YOUR INSTRUCTIONS —
From the data below, return only the lines from the one with "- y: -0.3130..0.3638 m" through the one with "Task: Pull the", exact and inclusive, with pictures left out.

*** DATA ***

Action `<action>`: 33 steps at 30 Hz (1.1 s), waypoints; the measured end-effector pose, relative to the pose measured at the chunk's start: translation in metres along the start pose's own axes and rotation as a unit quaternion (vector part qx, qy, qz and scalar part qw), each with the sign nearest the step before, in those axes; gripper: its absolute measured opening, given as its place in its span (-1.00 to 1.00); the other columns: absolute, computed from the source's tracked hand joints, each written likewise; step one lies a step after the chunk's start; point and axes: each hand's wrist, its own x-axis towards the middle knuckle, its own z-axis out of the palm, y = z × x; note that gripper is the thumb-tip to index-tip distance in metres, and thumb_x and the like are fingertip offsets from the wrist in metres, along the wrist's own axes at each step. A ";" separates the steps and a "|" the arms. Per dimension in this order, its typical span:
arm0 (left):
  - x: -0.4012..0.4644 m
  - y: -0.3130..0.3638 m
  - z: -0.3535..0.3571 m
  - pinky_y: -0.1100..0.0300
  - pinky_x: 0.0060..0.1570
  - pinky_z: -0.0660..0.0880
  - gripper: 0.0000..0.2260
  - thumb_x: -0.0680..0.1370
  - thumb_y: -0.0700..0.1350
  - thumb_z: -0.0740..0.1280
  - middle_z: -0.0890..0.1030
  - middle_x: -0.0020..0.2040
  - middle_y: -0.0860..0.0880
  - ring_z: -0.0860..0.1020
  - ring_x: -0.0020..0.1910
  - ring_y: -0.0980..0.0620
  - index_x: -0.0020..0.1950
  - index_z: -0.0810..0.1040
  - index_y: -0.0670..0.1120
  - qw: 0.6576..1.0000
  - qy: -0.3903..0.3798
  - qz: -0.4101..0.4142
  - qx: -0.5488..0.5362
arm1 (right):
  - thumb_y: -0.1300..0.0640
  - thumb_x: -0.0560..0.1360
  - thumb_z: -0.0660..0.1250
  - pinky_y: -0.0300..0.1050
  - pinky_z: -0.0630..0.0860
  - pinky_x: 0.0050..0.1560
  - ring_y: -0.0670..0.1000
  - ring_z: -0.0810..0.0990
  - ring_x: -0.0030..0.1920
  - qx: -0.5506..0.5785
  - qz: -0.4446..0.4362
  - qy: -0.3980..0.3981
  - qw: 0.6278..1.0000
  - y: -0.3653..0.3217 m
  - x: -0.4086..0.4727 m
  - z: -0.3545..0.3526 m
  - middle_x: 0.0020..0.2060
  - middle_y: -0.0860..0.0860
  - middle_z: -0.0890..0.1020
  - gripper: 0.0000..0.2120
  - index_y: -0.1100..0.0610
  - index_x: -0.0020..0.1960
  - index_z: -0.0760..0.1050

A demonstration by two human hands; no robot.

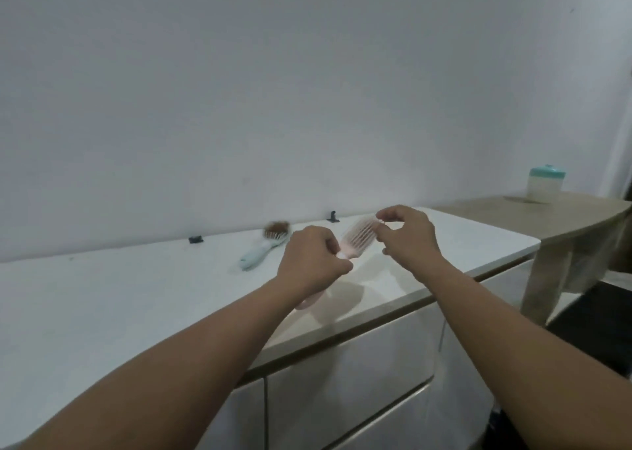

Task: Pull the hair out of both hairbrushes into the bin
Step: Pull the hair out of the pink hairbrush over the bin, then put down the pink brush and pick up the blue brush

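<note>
My left hand [313,259] is closed around the handle of a pink hairbrush [359,236], holding it above the white counter [136,295] with the bristled head pointing up and right. My right hand [408,236] pinches at the tip of the pink brush's head with thumb and fingers; any hair between them is too fine to make out. A mint-green hairbrush [263,249] lies on the counter behind my left hand, with a clump of brown hair [278,226] in its bristles. No bin is in view.
Two small dark objects [195,239] [333,217] sit on the counter by the wall. White cabinet drawers [359,381] are below the counter edge. A beige table [554,217] at the right holds a container with a teal lid [546,182].
</note>
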 end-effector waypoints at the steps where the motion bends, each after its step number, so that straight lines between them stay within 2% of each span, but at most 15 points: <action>1: 0.003 -0.007 -0.002 0.11 -0.20 0.55 -0.87 0.27 -0.10 0.50 0.63 -0.27 0.01 0.60 -0.22 0.00 -0.26 0.59 -0.06 1.000 0.006 -0.008 0.002 | 0.10 0.47 0.40 0.13 0.61 0.13 0.07 0.65 0.08 -0.007 -0.002 -0.020 1.000 -0.001 0.003 0.010 0.03 -0.11 0.61 -0.90 -0.04 -0.02 0.61; 4: 0.012 -0.028 -0.007 0.09 -0.21 0.55 -0.88 0.28 -0.13 0.50 0.66 -0.28 -0.08 0.59 -0.24 -0.03 -0.28 0.65 -0.16 0.999 0.018 -0.038 0.009 | 0.10 0.49 0.38 0.09 0.58 0.20 0.08 0.63 0.12 -0.026 0.005 -0.068 0.997 -0.003 0.010 0.036 0.17 -0.05 0.60 -0.87 -0.02 0.03 0.63; 7: 0.021 -0.048 -0.010 0.08 -0.24 0.49 -0.85 0.27 -0.13 0.49 0.65 -0.30 -0.13 0.50 -0.23 0.00 -0.30 0.66 -0.21 0.998 0.018 -0.057 0.021 | 0.08 0.53 0.36 -0.03 0.49 0.28 0.06 0.58 0.23 -0.050 0.010 -0.100 0.994 0.001 0.018 0.060 0.26 -0.02 0.57 -0.81 0.03 0.12 0.63; 9: 0.025 -0.055 -0.010 0.08 -0.20 0.51 -0.89 0.28 -0.13 0.49 0.69 -0.26 -0.13 0.60 -0.14 -0.03 -0.31 0.68 -0.17 0.997 0.014 -0.060 0.039 | 0.08 0.54 0.35 -0.10 0.44 0.30 0.06 0.56 0.27 -0.060 0.013 -0.123 0.991 0.003 0.024 0.073 0.30 0.01 0.56 -0.77 0.05 0.18 0.62; 11: 0.030 -0.060 -0.009 0.09 -0.27 0.47 -0.88 0.30 -0.10 0.48 0.70 -0.23 -0.14 0.63 -0.13 -0.07 -0.28 0.69 -0.16 0.996 0.011 -0.069 0.051 | 0.09 0.55 0.33 -0.10 0.43 0.31 0.06 0.54 0.29 -0.075 0.011 -0.147 0.986 0.007 0.030 0.085 0.32 0.03 0.56 -0.75 0.08 0.21 0.60; 13: 0.035 -0.064 -0.007 0.17 -0.35 0.38 -0.81 0.33 -0.04 0.48 0.65 -0.32 -0.08 0.59 -0.26 -0.05 -0.29 0.68 -0.17 0.995 0.005 -0.080 0.059 | 0.12 0.57 0.29 -0.16 0.45 0.22 0.06 0.55 0.26 -0.090 0.013 -0.160 0.983 0.012 0.037 0.096 0.33 0.03 0.54 -0.74 0.09 0.24 0.59; 15: 0.039 -0.066 -0.005 0.18 -0.45 0.28 -0.70 0.36 0.03 0.46 0.46 -0.50 -0.04 0.45 -0.42 0.00 -0.41 0.58 -0.17 0.994 0.007 -0.089 0.071 | 0.16 0.59 0.26 -0.35 0.41 -0.01 0.00 0.55 0.18 -0.093 0.019 -0.163 0.982 0.018 0.042 0.106 0.32 0.02 0.55 -0.73 0.11 0.25 0.59; 17: 0.044 -0.069 0.000 0.17 -0.51 0.20 -0.68 0.39 0.03 0.44 0.36 -0.55 -0.04 0.43 -0.43 -0.05 -0.43 0.52 -0.16 0.991 0.009 -0.101 0.083 | 0.17 0.59 0.25 -0.44 0.35 -0.11 -0.02 0.54 0.19 -0.100 0.016 -0.169 0.980 0.023 0.048 0.114 0.31 0.03 0.57 -0.72 0.12 0.26 0.59; 19: 0.049 -0.074 0.005 0.17 -0.50 0.20 -0.69 0.41 0.04 0.44 0.45 -0.49 -0.13 0.55 -0.32 -0.15 -0.38 0.52 -0.16 0.990 0.006 -0.110 0.088 | 0.16 0.59 0.24 -0.35 0.34 0.04 0.01 0.53 0.27 -0.115 0.011 -0.180 0.977 0.026 0.052 0.121 0.32 0.02 0.56 -0.71 0.13 0.26 0.58; 22: 0.060 -0.080 0.012 0.16 -0.32 0.34 -0.65 0.42 0.13 0.41 0.65 -0.18 -0.17 0.62 -0.11 -0.15 -0.17 0.61 -0.19 0.985 0.012 -0.114 0.128 | 0.15 0.60 0.22 -0.24 0.35 0.16 0.04 0.52 0.31 -0.127 0.012 -0.183 0.975 0.028 0.057 0.130 0.33 0.03 0.55 -0.70 0.12 0.29 0.57; 23: 0.064 -0.081 0.013 0.16 -0.26 0.35 -0.65 0.42 0.14 0.40 0.66 -0.14 -0.13 0.62 -0.07 -0.13 -0.13 0.63 -0.16 0.983 0.016 -0.114 0.140 | 0.15 0.60 0.20 -0.22 0.36 0.19 0.05 0.51 0.32 -0.131 0.010 -0.182 0.974 0.028 0.059 0.132 0.34 0.04 0.55 -0.69 0.12 0.30 0.56; 25: 0.067 -0.082 0.010 0.16 -0.23 0.35 -0.70 0.41 0.13 0.38 0.61 -0.21 -0.05 0.60 -0.06 -0.09 -0.20 0.60 -0.12 0.983 0.021 -0.115 0.144 | 0.15 0.61 0.18 -0.16 0.37 0.26 0.06 0.50 0.33 -0.140 0.006 -0.183 0.973 0.029 0.061 0.137 0.35 0.04 0.54 -0.68 0.12 0.31 0.55; 28: 0.073 -0.088 -0.004 0.17 -0.23 0.37 -0.81 0.42 0.02 0.33 0.55 -0.32 0.02 0.60 -0.09 -0.10 -0.29 0.56 -0.08 0.984 0.055 -0.119 0.124 | 0.16 0.61 0.16 -0.11 0.40 0.28 0.08 0.51 0.32 -0.147 0.005 -0.181 0.972 0.030 0.065 0.144 0.33 0.06 0.56 -0.68 0.11 0.30 0.55; 31: 0.077 -0.105 -0.019 0.17 -0.15 0.44 -0.85 0.43 -0.04 0.32 0.66 -0.12 -0.02 0.61 -0.03 -0.10 -0.14 0.64 -0.07 0.977 0.091 -0.147 0.128 | 0.15 0.61 0.16 -0.10 0.42 0.25 0.10 0.53 0.28 -0.154 0.005 -0.176 0.972 0.031 0.068 0.149 0.29 0.08 0.59 -0.69 0.08 0.28 0.56; 33: 0.075 -0.117 -0.023 0.16 -0.17 0.42 -0.85 0.41 -0.02 0.36 0.66 -0.05 -0.08 0.60 0.01 -0.13 -0.14 0.59 -0.08 0.974 0.086 -0.169 0.125 | 0.14 0.61 0.16 -0.13 0.42 0.18 0.10 0.55 0.24 -0.154 0.005 -0.169 0.974 0.031 0.069 0.152 0.26 0.08 0.60 -0.70 0.07 0.26 0.57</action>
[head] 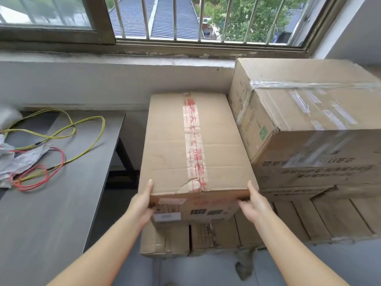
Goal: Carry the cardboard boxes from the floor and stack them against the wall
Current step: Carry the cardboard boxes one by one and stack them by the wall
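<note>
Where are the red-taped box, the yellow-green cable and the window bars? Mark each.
red-taped box (171,145), head view, bare top face left of the tape.
yellow-green cable (102,129), head view, right bend of the loop.
window bars (174,17), head view, middle bar's shaft.

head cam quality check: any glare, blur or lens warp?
Head view: daylight from the window, soft shadows only; glare on the clear tape of the big box; wide-angle warp bows the window frame and table edge; both hands and the taped box slightly soft.
</note>
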`<state>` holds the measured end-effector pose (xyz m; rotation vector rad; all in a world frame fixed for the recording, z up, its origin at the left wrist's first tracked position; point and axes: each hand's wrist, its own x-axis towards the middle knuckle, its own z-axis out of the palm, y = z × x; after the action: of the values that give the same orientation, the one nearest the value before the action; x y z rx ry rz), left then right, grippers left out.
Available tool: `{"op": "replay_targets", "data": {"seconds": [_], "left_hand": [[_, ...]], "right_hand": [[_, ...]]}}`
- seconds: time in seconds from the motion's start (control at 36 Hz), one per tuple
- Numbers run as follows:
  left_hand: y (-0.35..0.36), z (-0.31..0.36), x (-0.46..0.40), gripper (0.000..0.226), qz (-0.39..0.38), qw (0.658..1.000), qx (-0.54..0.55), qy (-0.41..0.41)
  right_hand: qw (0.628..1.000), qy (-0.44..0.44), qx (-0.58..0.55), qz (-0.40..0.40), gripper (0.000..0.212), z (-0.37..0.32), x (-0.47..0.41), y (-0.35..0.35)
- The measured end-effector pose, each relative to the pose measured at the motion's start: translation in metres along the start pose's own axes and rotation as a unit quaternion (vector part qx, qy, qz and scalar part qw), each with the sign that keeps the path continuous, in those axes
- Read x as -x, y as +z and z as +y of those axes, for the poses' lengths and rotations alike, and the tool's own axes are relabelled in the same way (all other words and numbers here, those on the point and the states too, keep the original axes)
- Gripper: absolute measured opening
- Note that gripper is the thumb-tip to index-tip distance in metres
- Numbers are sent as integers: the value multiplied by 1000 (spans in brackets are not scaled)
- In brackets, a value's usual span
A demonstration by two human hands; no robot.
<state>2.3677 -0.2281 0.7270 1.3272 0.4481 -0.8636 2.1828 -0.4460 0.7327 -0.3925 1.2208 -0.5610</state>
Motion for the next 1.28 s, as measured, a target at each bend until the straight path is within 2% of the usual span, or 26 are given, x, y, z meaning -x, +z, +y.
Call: {"op": "replay_targets", "data": {"seconds": [0.17,0.33,0.39,0.44,0.53,0.64,0.69,0.75,0.81,0.86,0.92,1.03,1.06,1.11,1.14,1.22,1.28], "left_hand": [[5,-3,-10,57,23,999,-26,19],[2,1,-1,59,-3,999,-51,6],[-2,3,5,55,-20,998,-59,-9],[-7,3,14,47,-40,996,-79,-8],[-17,0,34,30,-42,984,-166,52],[-46,-3,71,37,-62,952,-265,139],[-62,-2,97,31,-117,935,-293,164],[-73,-2,124,53,-158,918,-312,185],[-82,-6,147,66,-177,905,-320,217],[-90,-14,162,62,-180,899,-313,247],[-97,-24,174,54,-175,898,-306,263],[-103,-48,186,63,-163,909,-282,260],[-102,-53,187,60,-161,911,-276,260],[-100,-62,189,38,-163,909,-278,262],[-99,-65,191,30,-170,906,-287,260],[-96,-69,198,35,-194,893,-310,263],[-96,-71,203,30,-208,883,-320,274]], "right_hand": [[1000,5,28,5,52,-1,-12,5],[997,36,61,-21,60,-9,-5,0],[996,43,67,-40,56,-11,3,-3],[993,57,89,-58,62,-14,10,-9],[981,77,144,-106,74,-18,26,-27],[957,-6,250,-150,65,-17,67,-60],[933,-86,305,-168,84,-13,98,-78],[914,-157,337,-160,102,-5,128,-96],[905,-208,334,-162,99,11,150,-116],[899,-249,323,-158,96,32,168,-135],[901,-272,306,-145,96,57,182,-150],[911,-307,262,-85,90,101,198,-167],[912,-315,254,-68,83,110,202,-171],[914,-321,246,-36,74,123,210,-180],[915,-321,244,-23,76,128,214,-185],[917,-322,233,9,86,140,228,-199],[915,-334,223,27,89,145,238,-210]]}}
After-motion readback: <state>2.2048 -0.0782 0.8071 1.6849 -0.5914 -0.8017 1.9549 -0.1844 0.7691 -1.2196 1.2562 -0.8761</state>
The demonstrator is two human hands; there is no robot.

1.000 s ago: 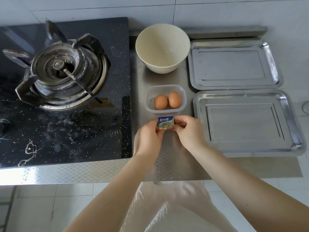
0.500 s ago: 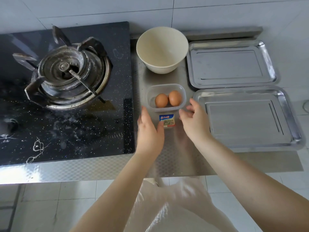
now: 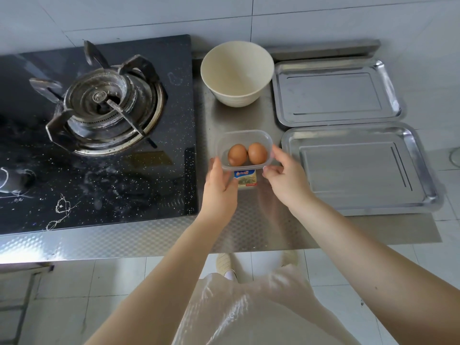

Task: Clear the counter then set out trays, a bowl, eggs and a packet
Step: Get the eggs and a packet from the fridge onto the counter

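While packet (image 3: 245, 179) label unreadable, both hands flank egg container (image 3: 244, 149).

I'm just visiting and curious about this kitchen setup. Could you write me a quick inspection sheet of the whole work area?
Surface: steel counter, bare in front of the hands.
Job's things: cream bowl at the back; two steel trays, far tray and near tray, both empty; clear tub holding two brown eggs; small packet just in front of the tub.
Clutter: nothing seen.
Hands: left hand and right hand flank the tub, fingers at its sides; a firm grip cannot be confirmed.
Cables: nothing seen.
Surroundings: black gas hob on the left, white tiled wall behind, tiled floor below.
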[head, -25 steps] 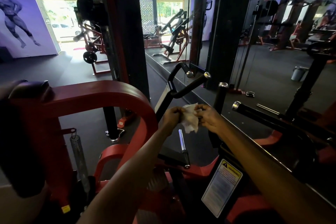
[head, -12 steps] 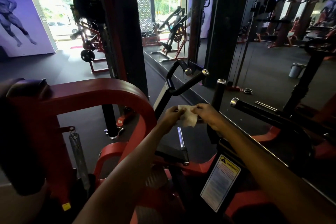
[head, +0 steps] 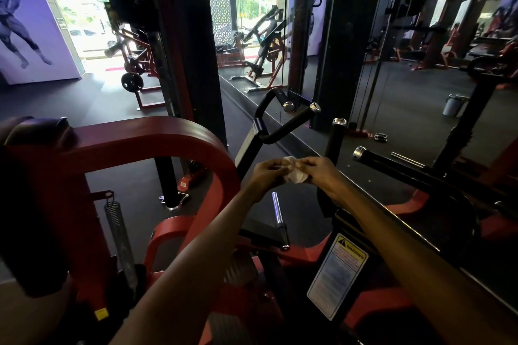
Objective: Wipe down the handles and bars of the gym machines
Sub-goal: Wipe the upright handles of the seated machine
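A small white wipe [head: 295, 174] is bunched between both hands in mid-air over a red gym machine. My left hand [head: 266, 175] pinches its left side and my right hand [head: 319, 175] pinches its right side, fingertips almost touching. Just beyond the hands rise black handles: a bent double-grip handle [head: 291, 123] with chrome end caps, an upright black grip [head: 335, 137], and a long black bar [head: 392, 164] reaching right. A short chrome peg [head: 279, 214] sits below the hands. Neither hand touches a handle.
A curved red frame arm [head: 145, 137] arches at the left beside a dark pad [head: 36, 131] and a coil spring [head: 117, 232]. A warning label [head: 337, 274] is on the frame. A mirror wall [head: 420, 78] runs along the right; other machines stand on the dark floor.
The hands have drawn closer together and crumpled the wipe, which hung looser and wider before. The view has shifted slightly; the machine has not moved.
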`<state>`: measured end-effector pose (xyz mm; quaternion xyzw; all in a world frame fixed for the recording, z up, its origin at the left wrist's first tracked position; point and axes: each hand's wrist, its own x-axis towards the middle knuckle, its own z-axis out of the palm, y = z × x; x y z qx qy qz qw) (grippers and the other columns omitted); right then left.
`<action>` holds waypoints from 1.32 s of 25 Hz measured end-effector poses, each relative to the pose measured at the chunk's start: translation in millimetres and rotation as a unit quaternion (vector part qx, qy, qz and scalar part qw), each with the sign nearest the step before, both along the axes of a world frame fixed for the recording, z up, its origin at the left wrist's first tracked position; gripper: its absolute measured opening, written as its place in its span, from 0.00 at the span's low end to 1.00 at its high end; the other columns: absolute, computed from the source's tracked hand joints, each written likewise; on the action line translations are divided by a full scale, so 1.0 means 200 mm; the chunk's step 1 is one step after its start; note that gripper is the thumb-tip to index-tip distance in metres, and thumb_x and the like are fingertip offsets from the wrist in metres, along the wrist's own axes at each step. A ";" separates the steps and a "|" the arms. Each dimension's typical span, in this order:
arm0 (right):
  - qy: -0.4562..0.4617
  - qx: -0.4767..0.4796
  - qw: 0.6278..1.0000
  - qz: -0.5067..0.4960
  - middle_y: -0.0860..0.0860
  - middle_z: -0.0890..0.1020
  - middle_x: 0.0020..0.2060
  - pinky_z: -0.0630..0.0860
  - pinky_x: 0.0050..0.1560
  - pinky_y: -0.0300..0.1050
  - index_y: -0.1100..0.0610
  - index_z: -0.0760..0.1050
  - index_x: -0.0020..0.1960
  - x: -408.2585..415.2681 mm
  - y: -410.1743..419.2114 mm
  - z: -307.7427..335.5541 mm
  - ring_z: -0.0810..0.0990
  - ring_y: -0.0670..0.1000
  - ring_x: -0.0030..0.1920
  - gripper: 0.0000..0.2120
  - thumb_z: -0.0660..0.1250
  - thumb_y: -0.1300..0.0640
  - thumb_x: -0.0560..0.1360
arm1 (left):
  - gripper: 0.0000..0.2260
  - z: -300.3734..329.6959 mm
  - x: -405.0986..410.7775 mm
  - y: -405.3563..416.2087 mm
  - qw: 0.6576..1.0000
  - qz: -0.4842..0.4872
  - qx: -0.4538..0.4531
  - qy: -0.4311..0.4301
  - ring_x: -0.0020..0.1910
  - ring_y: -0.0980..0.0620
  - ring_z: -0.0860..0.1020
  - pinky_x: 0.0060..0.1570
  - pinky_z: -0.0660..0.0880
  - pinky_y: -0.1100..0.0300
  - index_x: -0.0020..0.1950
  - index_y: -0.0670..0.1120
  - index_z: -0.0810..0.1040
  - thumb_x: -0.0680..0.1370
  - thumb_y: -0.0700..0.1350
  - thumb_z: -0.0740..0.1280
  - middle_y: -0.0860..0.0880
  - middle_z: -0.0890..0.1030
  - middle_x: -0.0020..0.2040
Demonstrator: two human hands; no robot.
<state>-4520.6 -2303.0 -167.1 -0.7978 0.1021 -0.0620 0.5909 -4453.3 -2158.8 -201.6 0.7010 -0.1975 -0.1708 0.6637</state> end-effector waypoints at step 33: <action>-0.111 -0.752 0.613 0.215 0.56 0.76 0.58 0.72 0.61 0.47 0.59 0.72 0.61 0.14 -0.36 -0.01 0.75 0.54 0.60 0.12 0.60 0.63 0.78 | 0.24 0.01 0.10 0.40 0.625 0.397 0.438 -0.510 0.78 0.43 0.45 0.75 0.35 0.51 0.78 0.39 0.55 0.83 0.46 0.50 0.42 0.52 0.79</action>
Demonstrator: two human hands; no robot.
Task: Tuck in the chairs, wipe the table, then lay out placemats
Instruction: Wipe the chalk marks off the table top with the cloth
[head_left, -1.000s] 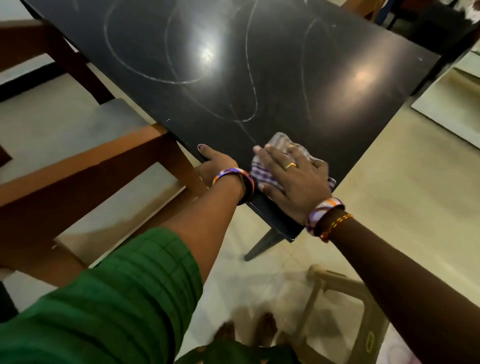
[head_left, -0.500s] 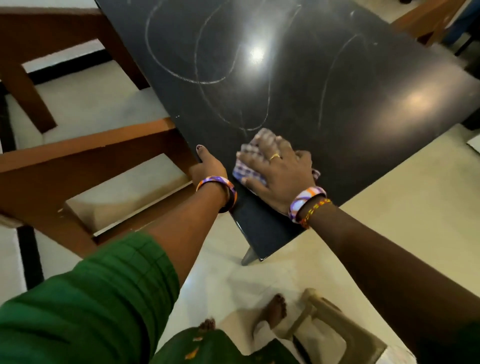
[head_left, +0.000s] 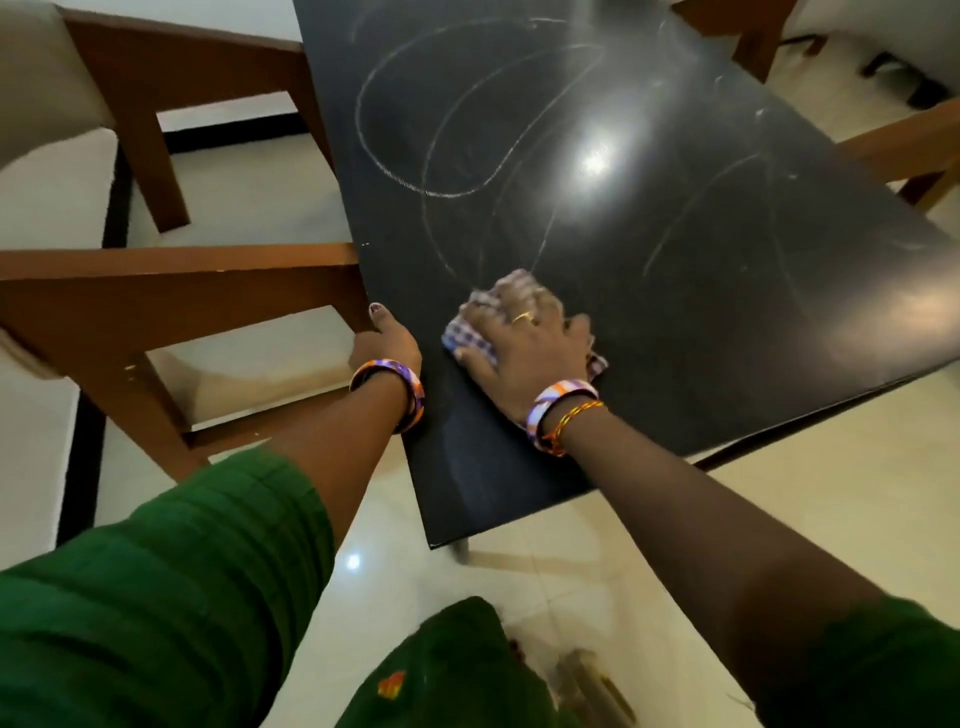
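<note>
Two hands at the near left corner of the black table. Right hand lies flat, fingers spread, pressing a checked cloth onto the tabletop just in from the left edge. Left hand grips that left edge, thumb on top, fingers curled out of sight below. Pale curved streaks cover the tabletop's middle. A brown wooden chair touches the left edge; another chair sits at the right edge.
</note>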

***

EXERCISE RESPONSE —
  - y: -0.3130..0.3638 m
  - z: -0.3535..0.3571 m
  - pinky_y: -0.1100..0.0300
  - pinky_x: 0.0060..0.1570
  - pinky_z: -0.0660..0.0880
  - gripper: 0.0000..0.2260
  - thumb_x: -0.0680..0.1370
  - thumb_y: -0.0700..0.1350
  - thumb_z: -0.0740..0.1280
  - middle_z: -0.0890..0.1030
  - middle_x: -0.0020..0.2040
  - middle_y: -0.0860..0.0880
  - ring_z: -0.0860..0.1020
  - ring_x: -0.0020..0.1910
  - ring_y: -0.0980..0.0620
  - index_x: -0.0020..0.1950
  - index_z: -0.0810..0.1040
  - index_y: -0.0670..0.1120
  - qw: 0.6576..1.0000
  - qy: -0.3903..0.3798
  - qz: -0.4101..0.4142
  - qx: -0.5488..0.5362
arm1 (right):
  - thumb_y: -0.1300..0.0640
  - thumb_x: -0.0560..0.1360
  - thumb_z: -0.0660..0.1250
  - pinky_y: -0.0300..0.1050
  - pinky_z: -0.0630..0.0860
  - pinky_x: 0.0050..0.1560
  - ring_y: -0.0670..0.1000
  - ring_z: -0.0810..0.0990
  - ring_x: -0.0030..0.1920
  - qx: -0.5506..0.5785
  - qz: -0.4446..0.4362
  - qy: -0.3980..0.3981
  - qw: 0.6278..1.0000
  - y: -0.3653..0.3217 m
  - x: -0.4086..0.4727 m
  - z: -0.3545..0.3526 m
  - middle_x: 0.0020..0.2060
  - middle_y: -0.0860..0.0860
  - middle_z: -0.0890..0.1020
  - gripper: 0.0000..0.2120
  - index_y: -0.1100..0.0610
  - index_x: -0.0020..0.1960
  - index_z: -0.0760..0.1050

A demonstration by two human hands; no robot.


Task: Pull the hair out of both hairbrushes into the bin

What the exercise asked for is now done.